Indeed, since the majority of these deals are stock swaps, it is often hard to determine the underlying value of the transactions. “Part of the appeal is that the companies doing the acquiring have very high stock prices,” said Brian Goodstadt, equity analyst at Standard & Poor’s. “Therefore, they don’t have to pay cash.”
Valuations Out of Whack
By some accounts, market analysts are coming up with elaborate justifications for today’s valuations. There are others, however, that cannot believe what they are seeing and attribute the activity to a vast amount of investment dollars chasing a small number of exciting new companies.
i2, for example, is an excellent company whose software is used for supply chain management. The company’s revenues have been zooming — the firm grew from about $17 million in 1994 to $571 million last year.
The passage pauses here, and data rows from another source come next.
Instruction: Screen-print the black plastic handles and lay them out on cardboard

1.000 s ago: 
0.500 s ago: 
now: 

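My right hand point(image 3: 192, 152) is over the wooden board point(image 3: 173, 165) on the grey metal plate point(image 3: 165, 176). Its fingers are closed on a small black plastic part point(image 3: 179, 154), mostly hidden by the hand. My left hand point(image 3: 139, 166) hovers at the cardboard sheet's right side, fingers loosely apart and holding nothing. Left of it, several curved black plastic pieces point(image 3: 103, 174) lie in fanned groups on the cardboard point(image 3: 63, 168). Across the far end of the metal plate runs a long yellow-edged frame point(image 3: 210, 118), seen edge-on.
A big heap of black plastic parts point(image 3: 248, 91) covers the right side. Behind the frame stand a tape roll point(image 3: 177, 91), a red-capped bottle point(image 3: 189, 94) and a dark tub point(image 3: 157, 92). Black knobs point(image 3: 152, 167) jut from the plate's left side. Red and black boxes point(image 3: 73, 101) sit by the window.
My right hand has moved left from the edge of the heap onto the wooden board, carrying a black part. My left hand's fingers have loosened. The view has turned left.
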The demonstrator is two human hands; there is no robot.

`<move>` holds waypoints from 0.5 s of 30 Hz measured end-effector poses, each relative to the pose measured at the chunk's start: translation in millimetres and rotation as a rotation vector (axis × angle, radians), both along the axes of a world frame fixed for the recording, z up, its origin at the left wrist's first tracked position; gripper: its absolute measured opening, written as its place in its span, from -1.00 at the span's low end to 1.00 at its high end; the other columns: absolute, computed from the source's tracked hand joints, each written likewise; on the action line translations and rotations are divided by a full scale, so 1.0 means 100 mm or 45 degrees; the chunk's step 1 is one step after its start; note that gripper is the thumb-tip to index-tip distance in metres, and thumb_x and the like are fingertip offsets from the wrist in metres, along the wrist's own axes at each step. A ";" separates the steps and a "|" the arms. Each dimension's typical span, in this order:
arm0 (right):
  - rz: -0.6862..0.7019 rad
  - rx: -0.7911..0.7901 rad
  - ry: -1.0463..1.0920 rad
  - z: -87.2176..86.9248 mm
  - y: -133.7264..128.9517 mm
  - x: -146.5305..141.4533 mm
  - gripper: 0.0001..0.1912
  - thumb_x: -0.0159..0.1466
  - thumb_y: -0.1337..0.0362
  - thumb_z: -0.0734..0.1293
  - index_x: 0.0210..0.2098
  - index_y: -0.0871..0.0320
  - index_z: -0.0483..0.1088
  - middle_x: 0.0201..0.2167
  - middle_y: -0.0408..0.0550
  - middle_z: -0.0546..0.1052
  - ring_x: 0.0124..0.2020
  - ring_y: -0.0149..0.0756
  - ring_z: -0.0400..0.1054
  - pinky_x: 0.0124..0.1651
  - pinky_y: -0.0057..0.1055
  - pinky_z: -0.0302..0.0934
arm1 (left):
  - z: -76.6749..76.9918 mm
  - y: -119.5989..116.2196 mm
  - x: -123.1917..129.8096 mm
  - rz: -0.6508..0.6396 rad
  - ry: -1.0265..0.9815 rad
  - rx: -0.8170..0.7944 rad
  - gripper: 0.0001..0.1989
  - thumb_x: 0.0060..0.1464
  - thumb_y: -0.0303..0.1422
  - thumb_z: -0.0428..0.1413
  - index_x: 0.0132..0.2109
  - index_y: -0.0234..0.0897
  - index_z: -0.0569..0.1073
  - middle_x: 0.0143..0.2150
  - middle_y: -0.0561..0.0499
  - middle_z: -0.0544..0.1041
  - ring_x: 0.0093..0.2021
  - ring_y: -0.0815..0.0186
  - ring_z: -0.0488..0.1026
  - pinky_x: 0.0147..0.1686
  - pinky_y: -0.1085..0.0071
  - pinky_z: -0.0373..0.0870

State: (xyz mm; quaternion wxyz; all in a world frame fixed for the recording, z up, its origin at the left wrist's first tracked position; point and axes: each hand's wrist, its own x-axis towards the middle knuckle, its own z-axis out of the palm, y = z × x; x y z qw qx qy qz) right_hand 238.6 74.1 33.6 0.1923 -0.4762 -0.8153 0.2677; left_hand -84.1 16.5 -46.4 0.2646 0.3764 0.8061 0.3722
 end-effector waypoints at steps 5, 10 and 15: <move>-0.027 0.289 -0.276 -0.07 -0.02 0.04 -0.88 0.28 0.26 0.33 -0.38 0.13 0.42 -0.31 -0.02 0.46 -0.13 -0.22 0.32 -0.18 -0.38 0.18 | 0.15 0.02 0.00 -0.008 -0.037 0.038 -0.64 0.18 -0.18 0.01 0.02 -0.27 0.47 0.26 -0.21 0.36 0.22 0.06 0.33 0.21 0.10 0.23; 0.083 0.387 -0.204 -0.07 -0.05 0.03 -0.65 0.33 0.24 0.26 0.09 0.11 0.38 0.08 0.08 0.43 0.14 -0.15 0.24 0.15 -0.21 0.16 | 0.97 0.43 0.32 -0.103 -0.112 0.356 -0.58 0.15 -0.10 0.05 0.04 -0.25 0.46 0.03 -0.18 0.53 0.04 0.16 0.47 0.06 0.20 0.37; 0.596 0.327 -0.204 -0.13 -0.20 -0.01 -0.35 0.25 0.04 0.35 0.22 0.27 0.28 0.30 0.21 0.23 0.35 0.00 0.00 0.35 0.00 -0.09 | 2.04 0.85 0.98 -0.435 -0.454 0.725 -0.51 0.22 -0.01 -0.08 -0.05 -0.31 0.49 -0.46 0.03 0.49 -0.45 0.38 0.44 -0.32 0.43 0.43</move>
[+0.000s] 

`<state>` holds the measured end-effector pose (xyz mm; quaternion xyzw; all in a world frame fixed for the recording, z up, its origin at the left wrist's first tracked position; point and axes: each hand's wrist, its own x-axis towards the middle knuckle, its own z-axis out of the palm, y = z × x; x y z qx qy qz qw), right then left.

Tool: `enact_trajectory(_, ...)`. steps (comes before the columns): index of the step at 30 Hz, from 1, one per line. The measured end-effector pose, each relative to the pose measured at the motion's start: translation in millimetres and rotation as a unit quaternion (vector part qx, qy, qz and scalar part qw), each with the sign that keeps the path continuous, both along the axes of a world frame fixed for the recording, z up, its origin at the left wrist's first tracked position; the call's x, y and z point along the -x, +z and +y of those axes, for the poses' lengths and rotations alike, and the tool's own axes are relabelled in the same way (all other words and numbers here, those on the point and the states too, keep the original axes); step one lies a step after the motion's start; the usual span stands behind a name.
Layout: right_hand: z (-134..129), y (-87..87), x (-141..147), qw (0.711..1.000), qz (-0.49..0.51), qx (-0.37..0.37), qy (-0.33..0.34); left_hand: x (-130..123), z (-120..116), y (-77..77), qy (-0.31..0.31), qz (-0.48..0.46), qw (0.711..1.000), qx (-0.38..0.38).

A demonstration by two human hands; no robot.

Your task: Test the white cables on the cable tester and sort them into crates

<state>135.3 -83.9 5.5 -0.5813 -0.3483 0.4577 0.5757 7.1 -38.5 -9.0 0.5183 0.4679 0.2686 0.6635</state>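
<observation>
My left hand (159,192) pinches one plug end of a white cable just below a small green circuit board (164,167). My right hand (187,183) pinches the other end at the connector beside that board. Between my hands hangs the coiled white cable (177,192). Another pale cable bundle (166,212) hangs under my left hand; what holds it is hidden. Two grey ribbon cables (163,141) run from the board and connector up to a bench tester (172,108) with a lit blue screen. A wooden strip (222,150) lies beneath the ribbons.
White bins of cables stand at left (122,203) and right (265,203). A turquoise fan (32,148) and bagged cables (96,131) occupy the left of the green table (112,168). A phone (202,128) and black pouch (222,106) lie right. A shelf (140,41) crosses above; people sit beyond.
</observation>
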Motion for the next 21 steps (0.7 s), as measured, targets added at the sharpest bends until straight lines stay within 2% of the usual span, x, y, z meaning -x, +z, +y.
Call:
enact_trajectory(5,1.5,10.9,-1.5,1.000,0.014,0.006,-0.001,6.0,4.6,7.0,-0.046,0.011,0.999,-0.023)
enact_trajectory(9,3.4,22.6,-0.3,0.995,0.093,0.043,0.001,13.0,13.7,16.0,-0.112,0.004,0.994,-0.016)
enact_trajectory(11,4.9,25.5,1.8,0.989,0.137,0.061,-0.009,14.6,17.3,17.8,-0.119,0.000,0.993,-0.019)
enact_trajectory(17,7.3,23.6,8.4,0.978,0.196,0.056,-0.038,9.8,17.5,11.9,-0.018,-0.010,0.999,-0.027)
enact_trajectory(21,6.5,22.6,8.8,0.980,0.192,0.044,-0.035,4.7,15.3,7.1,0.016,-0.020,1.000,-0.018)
Additionally, i2 is not a money loser. Net income was $30.1 million or 36 cents per share. Had the Internet and B2B not existed, i2 would be commanding a premium of somewhere in the range of 30 to 50 times earnings.
As a darling of the Internet world, i2 now has a valuation of 463 times earnings. If it grows to $2 billion in size in five years and earns $150 million to deliver investors $2 per share, the company will still have a multiple of 75 per share at its present price.
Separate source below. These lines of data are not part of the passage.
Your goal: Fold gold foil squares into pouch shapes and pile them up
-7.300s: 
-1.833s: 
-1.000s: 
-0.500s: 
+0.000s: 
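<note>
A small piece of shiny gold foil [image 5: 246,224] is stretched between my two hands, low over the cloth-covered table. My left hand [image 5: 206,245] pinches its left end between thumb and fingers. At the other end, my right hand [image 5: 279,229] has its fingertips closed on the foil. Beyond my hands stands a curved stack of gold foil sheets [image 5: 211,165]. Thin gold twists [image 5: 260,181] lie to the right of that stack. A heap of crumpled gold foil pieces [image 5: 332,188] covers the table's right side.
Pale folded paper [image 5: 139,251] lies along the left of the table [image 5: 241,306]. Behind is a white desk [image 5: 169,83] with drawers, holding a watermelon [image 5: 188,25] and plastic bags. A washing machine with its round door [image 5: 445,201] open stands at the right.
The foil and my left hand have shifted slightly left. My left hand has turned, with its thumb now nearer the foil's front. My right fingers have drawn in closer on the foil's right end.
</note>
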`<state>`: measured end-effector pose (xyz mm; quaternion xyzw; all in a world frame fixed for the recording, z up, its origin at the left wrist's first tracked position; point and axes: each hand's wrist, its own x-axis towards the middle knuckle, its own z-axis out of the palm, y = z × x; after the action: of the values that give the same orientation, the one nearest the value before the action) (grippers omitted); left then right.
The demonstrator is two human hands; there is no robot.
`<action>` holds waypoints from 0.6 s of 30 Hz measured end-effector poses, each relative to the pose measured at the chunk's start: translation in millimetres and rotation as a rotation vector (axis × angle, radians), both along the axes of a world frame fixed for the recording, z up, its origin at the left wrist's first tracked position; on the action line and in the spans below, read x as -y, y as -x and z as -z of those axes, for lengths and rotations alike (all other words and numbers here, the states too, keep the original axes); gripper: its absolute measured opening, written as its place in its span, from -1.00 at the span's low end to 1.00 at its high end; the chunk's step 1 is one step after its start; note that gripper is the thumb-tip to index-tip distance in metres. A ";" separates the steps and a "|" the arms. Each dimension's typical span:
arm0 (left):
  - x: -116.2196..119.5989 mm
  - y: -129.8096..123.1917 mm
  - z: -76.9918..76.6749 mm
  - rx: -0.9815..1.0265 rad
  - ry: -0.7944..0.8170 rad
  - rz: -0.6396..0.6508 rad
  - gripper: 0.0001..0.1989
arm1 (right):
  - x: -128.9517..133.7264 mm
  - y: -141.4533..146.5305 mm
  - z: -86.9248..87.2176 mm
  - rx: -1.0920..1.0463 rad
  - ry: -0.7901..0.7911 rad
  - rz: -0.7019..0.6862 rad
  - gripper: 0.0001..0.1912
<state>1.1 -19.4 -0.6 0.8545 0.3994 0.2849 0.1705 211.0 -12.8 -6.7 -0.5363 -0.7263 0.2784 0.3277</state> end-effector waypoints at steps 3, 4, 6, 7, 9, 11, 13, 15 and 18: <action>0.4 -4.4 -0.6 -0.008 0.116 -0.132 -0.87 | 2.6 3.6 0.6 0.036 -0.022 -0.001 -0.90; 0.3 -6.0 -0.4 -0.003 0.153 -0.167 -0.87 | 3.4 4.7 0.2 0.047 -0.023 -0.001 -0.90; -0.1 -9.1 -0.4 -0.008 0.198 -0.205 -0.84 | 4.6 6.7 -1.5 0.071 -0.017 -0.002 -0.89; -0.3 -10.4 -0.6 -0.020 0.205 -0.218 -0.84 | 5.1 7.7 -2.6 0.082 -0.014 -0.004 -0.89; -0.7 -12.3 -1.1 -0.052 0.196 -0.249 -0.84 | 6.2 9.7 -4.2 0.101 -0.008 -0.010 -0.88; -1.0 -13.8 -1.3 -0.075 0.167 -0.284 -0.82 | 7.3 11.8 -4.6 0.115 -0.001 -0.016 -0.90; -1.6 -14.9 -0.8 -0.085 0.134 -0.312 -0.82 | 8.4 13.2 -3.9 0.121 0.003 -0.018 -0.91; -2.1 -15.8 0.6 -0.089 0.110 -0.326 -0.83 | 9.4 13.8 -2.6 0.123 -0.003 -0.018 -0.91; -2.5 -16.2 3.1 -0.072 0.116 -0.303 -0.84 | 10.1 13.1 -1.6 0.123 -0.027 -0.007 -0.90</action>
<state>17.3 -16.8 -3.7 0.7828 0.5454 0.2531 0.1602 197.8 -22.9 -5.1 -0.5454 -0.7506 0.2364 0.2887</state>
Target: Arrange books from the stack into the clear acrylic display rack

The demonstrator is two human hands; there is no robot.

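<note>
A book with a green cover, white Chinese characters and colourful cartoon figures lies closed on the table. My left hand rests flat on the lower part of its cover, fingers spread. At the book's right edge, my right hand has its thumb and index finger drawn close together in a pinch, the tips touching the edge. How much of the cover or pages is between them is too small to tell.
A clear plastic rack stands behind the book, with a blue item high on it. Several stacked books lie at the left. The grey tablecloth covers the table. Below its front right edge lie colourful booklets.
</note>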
Looked at another way, when i2 matures as a corporation — so that it is growing at about five percent per year and deserves a valuation like the Tribune Co. — it will have to be a $30 billion company generating about $3 billion in earnings to support its present stock price.
“I do think some valuations have gotten ahead of themselves,” said Goodstadt, who has a “hold” recommendation on i2. Still, he said, the 35 percent premium i2 paid for Aspect is “reasonable” in light of the company’s strong prospects. “If you look at all the estimates for e-commerce, they’re skyrocketing,” he said. “It will be a several trillion-dollar market in a few years. The potential is huge, and the gross is huge.”
Will E-Commerce Firms Make Money?
While the market for buying products via e-commerce will undoubtedly be huge, it is not at all clear how e-commerce firms will benefit. Online purchasing, for example, is not going to create new buying. It is going to streamline what is already being purchased.
Furthermore, competition will drive down fees charged by these so-called B2B e-marketplaces, so that it is far from clear what percentage of the purchasing dollars will end up in the pockets of companies who enable these transactions.
In the last 20 years, services like EDI and facsimile have come into being to handle the trillions of dollars that are now being spent on B2B purchasing. However, how much of those purchasing dollars have flowed to the EDI and fax companies?
Ultimately, the bottom line is that we now have e-commerce companies selling for incredible stock multiples that have gone well beyond the historical bellwethers used to evaluate operating companies. While many analysts claim that the prices are justified, there are others who cannot understand why they fail to see that the emperor is wearing no clothes.